Hello again gopikavi,
Sorry for the late reply, I got busy with something that I was working on.
Back to your question, Here you had given as data1 then why it goes for else condition. Notice the difference between DATA1 and data1. The search that I am conducting is case sensitive. Which means if you want to be able to search for small case characters and the same time big case characters you need to convert the user input to small case characters with lc.

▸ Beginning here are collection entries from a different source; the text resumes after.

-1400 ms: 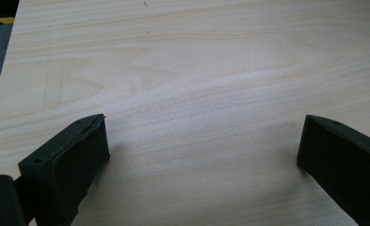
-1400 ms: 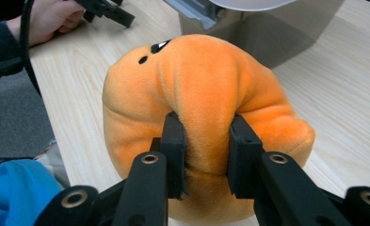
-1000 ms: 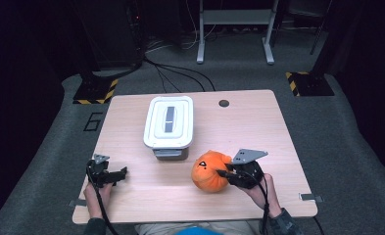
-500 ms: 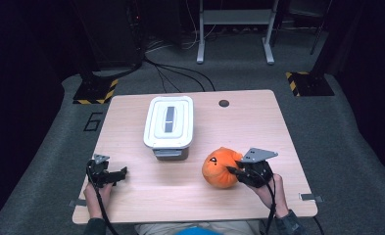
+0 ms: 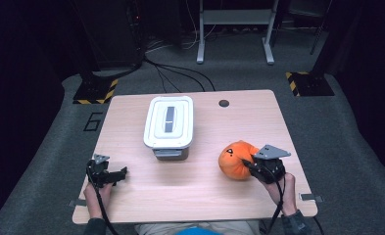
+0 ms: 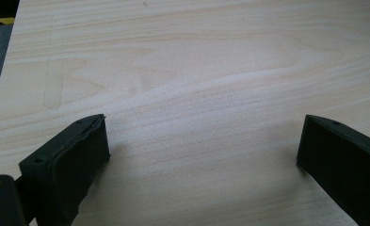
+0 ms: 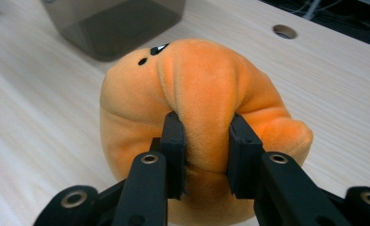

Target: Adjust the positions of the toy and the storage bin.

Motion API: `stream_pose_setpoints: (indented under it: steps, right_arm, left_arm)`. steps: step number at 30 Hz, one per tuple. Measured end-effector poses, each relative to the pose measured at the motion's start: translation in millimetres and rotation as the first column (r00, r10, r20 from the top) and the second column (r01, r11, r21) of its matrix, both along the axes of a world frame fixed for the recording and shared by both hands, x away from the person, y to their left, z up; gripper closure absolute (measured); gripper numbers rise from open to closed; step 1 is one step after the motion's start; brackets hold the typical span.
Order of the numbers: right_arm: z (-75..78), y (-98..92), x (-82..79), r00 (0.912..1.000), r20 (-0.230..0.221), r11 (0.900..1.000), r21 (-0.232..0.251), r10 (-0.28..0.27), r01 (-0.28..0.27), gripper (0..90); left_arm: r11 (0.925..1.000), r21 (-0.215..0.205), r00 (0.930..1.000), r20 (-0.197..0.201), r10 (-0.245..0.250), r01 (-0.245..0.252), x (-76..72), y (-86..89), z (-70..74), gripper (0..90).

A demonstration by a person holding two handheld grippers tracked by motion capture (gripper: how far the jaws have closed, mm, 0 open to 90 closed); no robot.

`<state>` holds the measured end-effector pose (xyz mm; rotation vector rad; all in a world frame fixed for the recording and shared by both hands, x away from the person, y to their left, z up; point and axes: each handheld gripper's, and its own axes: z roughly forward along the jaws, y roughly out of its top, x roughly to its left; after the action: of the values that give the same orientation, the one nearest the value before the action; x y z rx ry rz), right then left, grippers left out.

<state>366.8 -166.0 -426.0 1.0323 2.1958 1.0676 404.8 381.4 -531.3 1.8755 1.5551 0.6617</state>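
An orange plush pumpkin point(image 5: 235, 159) with small black face marks sits at the table's right front. My right gripper point(image 5: 251, 165) is shut on it; in the right gripper view both pads pinch a fold of the orange plush pumpkin point(image 7: 197, 99), right gripper point(image 7: 205, 150). A white-lidded grey box point(image 5: 169, 125) stands at the table's middle, its lid on. My left gripper point(image 5: 121, 172) rests near the left front edge, jaws wide apart. The left gripper point(image 6: 199, 155) view has bare wood between the two pads.
The light wooden table point(image 5: 200, 196) has a round cable hole point(image 5: 224, 103) at the back. Beyond it lie grey floor, cables and metal stand legs point(image 5: 234, 34). Bare wood lies between the box and the front edge.
My right gripper has carried the pumpkin to the right along the table's front. The left gripper and the box have stayed put.
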Motion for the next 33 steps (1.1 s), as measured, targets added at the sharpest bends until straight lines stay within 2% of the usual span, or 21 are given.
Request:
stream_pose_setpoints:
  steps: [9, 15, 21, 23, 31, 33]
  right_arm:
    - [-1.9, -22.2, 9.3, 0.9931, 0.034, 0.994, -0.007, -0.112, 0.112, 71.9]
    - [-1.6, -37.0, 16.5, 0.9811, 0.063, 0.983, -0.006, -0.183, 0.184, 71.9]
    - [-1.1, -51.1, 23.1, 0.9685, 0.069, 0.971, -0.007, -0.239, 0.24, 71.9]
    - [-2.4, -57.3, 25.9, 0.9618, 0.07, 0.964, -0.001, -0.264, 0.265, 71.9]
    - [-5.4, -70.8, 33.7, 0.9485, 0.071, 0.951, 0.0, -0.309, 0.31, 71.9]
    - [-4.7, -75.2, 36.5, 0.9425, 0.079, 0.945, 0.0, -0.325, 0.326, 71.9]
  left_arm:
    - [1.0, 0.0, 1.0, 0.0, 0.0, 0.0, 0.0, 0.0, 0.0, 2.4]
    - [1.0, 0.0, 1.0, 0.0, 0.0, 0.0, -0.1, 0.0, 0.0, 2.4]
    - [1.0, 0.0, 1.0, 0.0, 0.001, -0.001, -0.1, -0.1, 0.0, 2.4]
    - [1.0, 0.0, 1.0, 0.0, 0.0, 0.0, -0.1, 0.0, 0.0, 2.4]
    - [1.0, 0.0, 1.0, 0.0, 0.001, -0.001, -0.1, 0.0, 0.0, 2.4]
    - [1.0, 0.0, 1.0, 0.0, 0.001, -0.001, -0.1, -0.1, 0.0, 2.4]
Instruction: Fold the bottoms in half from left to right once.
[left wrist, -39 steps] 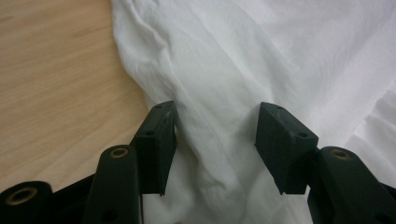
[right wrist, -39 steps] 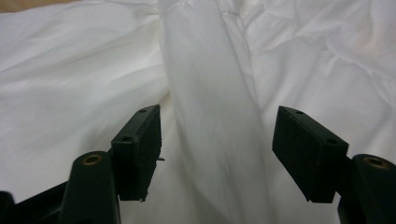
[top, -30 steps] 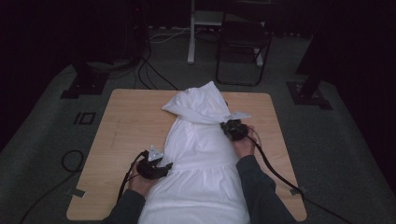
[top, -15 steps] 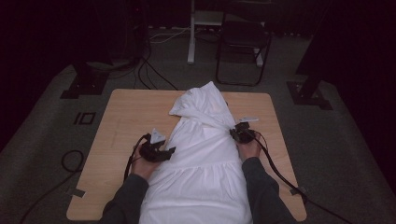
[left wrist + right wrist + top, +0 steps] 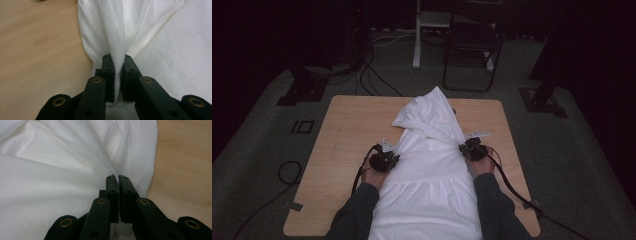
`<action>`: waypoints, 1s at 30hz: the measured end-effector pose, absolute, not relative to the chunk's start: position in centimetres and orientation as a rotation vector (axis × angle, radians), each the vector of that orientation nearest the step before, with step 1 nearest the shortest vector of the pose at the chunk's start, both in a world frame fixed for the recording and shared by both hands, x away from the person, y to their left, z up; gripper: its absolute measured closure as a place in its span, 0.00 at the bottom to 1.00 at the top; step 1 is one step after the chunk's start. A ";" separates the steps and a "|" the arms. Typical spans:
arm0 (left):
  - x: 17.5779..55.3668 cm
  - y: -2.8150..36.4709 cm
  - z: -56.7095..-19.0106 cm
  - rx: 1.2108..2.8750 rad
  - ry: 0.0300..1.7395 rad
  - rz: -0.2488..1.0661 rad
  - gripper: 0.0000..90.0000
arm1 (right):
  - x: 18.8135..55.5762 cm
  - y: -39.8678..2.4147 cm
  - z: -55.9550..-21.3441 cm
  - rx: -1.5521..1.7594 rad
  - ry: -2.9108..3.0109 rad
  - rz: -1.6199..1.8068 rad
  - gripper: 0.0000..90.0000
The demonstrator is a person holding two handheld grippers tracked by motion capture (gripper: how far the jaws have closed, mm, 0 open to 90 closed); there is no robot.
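A white garment (image 5: 432, 165) lies lengthwise down the middle of the wooden table (image 5: 347, 130), with a bunched fold at its far end. At the cloth's left edge my left gripper (image 5: 388, 159) has just been closing, and its jaws now pinch a ridge of the white garment (image 5: 117, 37) between the pads. My left gripper (image 5: 117, 61) shows that fabric running up from the jaws. On the cloth's right edge my right gripper (image 5: 473, 149) is shut on a fold of the white garment (image 5: 75, 170). The jaws of my right gripper (image 5: 118, 180) stand nearly touching, with thin cloth between them.
Black cables (image 5: 512, 190) trail from both grippers over the table's near edge. Bare wood (image 5: 37, 50) lies left of the cloth and bare wood (image 5: 185, 165) right of it. A dark chair (image 5: 472, 40) and stand bases stand on the floor beyond the table.
My left gripper moved away from me along the cloth's left edge and closed on it. My right gripper drew back toward me and lower along the right edge, still shut on the cloth.
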State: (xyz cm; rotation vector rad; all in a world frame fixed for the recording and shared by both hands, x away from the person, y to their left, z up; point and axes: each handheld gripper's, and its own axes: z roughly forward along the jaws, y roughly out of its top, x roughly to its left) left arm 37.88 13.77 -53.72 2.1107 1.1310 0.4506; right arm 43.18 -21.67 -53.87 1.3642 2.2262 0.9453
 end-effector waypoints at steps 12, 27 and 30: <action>31.7 14.6 -53.9 2.132 1.071 0.452 0.90 | 34.7 -22.4 -53.5 1.256 2.391 0.963 0.95; 32.0 14.5 -54.0 2.120 1.073 0.453 0.87 | 40.4 -14.0 -50.5 0.898 2.447 1.010 0.51; 31.9 14.4 -54.0 2.123 1.070 0.455 0.87 | 41.4 -15.3 -49.7 0.982 2.344 1.073 0.93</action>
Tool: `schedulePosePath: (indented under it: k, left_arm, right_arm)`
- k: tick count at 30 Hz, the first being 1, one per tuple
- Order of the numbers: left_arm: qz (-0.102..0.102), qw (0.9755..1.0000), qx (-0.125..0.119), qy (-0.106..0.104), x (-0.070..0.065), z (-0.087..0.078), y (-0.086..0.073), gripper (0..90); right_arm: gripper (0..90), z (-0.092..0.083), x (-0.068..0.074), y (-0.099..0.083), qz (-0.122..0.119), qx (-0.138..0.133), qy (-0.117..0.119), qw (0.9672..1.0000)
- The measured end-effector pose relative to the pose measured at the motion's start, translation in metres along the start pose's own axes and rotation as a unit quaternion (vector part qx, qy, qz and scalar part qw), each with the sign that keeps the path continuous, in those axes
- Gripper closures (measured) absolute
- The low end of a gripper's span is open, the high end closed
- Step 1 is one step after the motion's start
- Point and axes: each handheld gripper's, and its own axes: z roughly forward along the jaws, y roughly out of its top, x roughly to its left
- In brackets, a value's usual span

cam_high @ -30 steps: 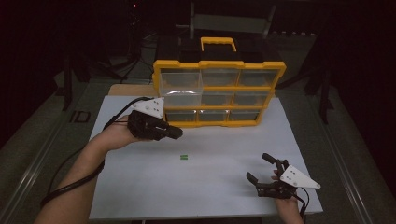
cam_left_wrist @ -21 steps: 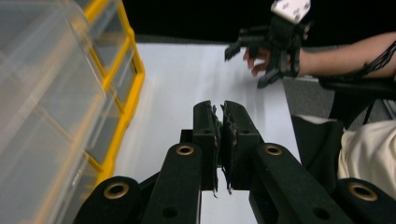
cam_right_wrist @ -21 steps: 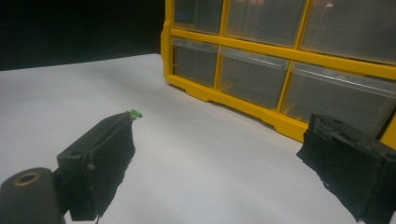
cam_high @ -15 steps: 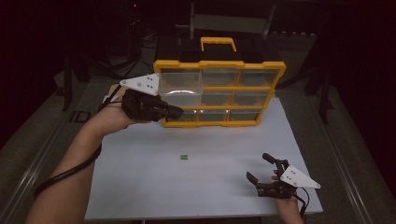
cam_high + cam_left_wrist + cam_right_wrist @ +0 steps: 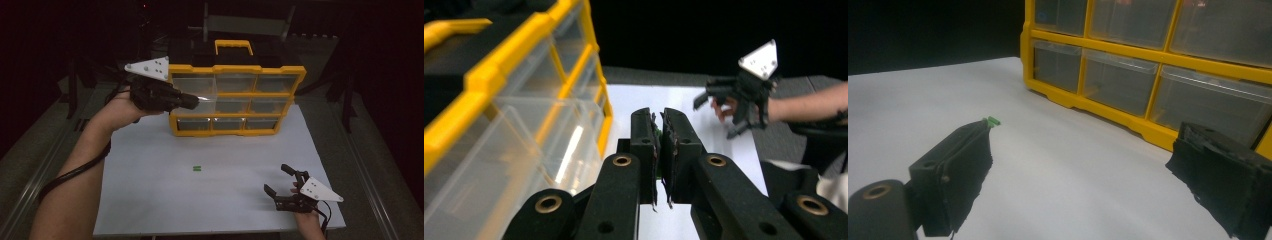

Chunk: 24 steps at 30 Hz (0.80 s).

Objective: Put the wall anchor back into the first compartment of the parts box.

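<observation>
Left gripper point(image 5: 192, 101), jaws pinched shut, possibly on something thin, sits mid-left against the organizer's point(image 5: 235, 70) left drawers; right gripper point(image 5: 285, 181) gapes lower right.

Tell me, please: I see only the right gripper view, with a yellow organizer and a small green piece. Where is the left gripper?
Observer: In the high view the left gripper is held up off the table, its tips in front of the left column of drawers of the organizer.
Operator: Are its jaws open?
Observer: No. The left gripper view shows them shut, pads together.
Operator: Has the organizer something on top?
Observer: Yes, a yellow carry handle.
</observation>
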Motion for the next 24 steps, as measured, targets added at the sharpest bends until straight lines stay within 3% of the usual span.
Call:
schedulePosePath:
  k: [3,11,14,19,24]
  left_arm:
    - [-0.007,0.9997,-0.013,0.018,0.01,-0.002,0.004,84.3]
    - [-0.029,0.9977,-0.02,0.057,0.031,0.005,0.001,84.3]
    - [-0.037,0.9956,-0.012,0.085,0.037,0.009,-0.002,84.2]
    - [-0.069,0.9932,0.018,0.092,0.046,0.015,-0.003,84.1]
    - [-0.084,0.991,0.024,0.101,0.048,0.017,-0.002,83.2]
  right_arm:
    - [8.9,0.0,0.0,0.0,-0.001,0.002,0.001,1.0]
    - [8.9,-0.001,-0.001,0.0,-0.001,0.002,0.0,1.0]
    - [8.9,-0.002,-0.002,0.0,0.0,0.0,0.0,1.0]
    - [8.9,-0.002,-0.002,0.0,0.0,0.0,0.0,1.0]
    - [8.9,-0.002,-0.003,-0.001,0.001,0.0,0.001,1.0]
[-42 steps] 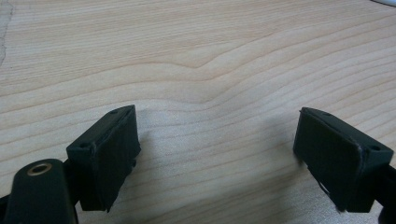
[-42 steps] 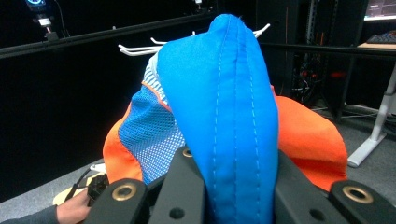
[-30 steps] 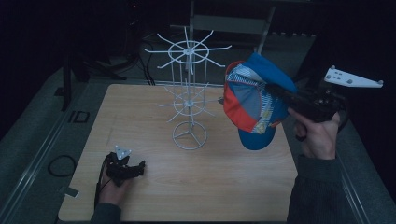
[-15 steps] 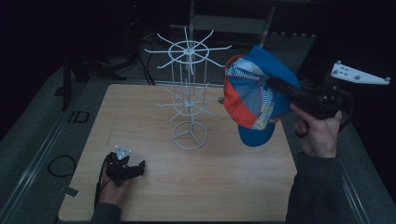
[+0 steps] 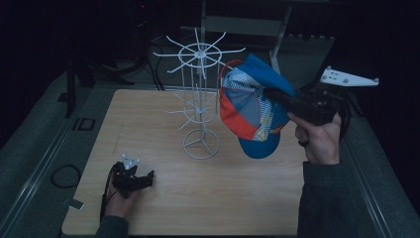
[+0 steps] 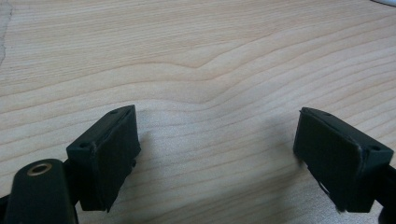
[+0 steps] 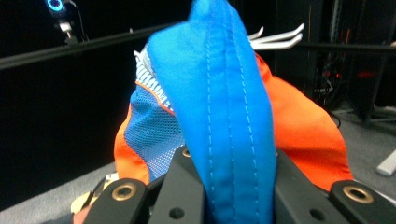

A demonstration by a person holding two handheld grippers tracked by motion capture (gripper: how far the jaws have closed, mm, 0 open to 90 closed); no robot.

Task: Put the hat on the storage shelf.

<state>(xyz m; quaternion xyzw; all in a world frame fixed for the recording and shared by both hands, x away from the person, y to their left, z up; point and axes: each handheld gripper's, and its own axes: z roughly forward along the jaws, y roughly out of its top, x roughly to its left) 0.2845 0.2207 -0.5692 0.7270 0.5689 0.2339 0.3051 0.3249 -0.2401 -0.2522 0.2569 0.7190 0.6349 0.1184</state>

But this is entirely up to you, it depends what you want to do and how flexible or strict the script should be.
For example:
#!/usr/bin/perl
use strict;
use warnings;
use Data::Dumper;
$| = 1; # turn on autoflush
my $file = 'file.txt';
open my $fh, "<", $file
or die "Could not open '$file': $!";
chomp(my @files = <$fh>);
close $fh
or die "Coould not close '$file' $!";
while (my $stdin = <>) {
chomp $stdin;
last if $stdin eq ""; # exit stdin if empty string
if ( grep { lc $stdin eq $_ } @files ) {
print Dumper \@files;
}
else {
print "There is no word in the $file\n";
}
}
__DATA__
$ perl file.pl
DATA1
$VAR1 = [
'data1',
'data2',
'data3',
'data4'
];
data1
$VAR1 = [
'data1',
'data2',
'data3',
'data4'
];
DATA100
There is no word in the file.txt
Hope this helps.
Seeking for Perl wisdom...on the process of learning...not there...yet!